There was an incident a some years ago in Japan when racism was charged in a civil suit against a shopkeeper who did not want a Brazilian woman in his jewelry store. The woman, who filed a discrimination lawsuit, and won — as well she should have — was described by a foreign journalist as “the Rosa Parks of Japan.”
Rosa Parks? Surely not the same Mrs. Rosa Parks, revered by Americans and people of conscience worldwide, for her courage and principled stance in literally sitting down while standing up to injustice. She succeeded in galvanizing a nation in challenging hundreds of years of oppression and institutionalized racism, protected by law, in the most powerful country on earth. That Rosa Parks? I don’t think so.





I agree with you that the behaviors aren’t “racist,” per se, but are more extreme examples of othering. The incident with the shopkeeper grabbing your hair is beyond belief. I’ve heard of similar incidents reported by foreigners living in Japan — one white female resident of 20+ years had her breast grabbed on the train by an older female Japanese passenger who “wanted to know if it was real”. The objectification and dehumanization of foreigners in Japan (by an ignorant few) is deplorable… but here in the U.S. the treatment of immigrants is equally, if not more, deplorable… and more widespread! You are a pillar of patience to have dealt with these incidents you’ve shared.

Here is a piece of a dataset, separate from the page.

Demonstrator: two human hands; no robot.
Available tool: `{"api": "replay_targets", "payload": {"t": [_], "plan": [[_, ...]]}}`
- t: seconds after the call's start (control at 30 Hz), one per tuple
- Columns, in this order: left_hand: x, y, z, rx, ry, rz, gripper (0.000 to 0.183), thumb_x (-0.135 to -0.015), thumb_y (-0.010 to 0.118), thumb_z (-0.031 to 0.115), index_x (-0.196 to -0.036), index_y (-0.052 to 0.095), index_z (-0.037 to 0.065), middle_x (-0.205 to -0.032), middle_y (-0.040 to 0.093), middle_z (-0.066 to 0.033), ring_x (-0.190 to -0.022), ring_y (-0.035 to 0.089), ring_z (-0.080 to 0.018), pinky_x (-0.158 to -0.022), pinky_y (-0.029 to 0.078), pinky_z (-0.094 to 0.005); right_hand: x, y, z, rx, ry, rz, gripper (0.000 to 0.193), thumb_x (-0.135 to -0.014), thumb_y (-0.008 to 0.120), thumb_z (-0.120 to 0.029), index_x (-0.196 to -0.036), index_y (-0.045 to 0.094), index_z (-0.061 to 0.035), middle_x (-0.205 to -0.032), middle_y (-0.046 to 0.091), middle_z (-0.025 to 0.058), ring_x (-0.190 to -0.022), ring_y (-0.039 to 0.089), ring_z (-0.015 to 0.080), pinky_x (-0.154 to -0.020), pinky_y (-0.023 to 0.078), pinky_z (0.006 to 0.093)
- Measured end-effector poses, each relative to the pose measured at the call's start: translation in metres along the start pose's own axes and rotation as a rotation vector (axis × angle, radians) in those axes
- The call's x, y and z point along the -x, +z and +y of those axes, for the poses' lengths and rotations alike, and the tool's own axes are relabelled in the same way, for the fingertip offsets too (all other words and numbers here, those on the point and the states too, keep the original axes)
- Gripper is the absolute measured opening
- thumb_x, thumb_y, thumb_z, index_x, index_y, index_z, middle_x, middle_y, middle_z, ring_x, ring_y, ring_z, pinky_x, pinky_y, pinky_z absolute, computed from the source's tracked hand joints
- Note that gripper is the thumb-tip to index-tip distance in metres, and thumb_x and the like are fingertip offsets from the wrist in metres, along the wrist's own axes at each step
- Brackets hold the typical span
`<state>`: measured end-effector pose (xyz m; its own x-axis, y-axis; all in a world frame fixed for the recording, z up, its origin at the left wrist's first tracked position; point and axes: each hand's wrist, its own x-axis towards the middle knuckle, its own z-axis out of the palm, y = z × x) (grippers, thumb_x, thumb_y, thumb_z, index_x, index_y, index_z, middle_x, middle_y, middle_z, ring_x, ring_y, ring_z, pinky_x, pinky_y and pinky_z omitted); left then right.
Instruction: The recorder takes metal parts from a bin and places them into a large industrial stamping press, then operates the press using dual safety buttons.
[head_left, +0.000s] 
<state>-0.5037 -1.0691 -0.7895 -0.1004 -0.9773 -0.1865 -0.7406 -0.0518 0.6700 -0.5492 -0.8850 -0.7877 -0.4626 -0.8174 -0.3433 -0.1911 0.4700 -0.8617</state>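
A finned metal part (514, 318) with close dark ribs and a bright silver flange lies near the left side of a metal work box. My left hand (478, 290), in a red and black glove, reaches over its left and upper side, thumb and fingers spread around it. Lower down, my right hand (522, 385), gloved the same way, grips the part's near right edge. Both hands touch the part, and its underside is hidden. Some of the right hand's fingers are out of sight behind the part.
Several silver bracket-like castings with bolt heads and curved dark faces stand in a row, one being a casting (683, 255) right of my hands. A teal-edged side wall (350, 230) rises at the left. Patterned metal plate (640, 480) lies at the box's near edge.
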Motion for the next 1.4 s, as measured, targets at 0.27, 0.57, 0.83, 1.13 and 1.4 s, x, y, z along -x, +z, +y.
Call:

As a long-time resident, I tucked into this fully expecting I'd have to mount my high horse. Instead, I found myself in complete agreement.
There is a difference between -- as you say -- bad behavior and racism. There is also, I'd argue, a difference between curiosity about the unfamiliar and racism. Once upon a time a Japanese woman asked me if I used shampoo or soap on my chest hair. She commented about the fact I didn't have a trash can in my tiny one-room apartment. I told her that foreigners don't generate trash.
We'll celebrate our 40th wedding anniversary next year.
I think it's critically important to look not just at behavior, but intentions. And I see a lot less racism here than I do back in the US.
Thanks for sharing this excellent piece.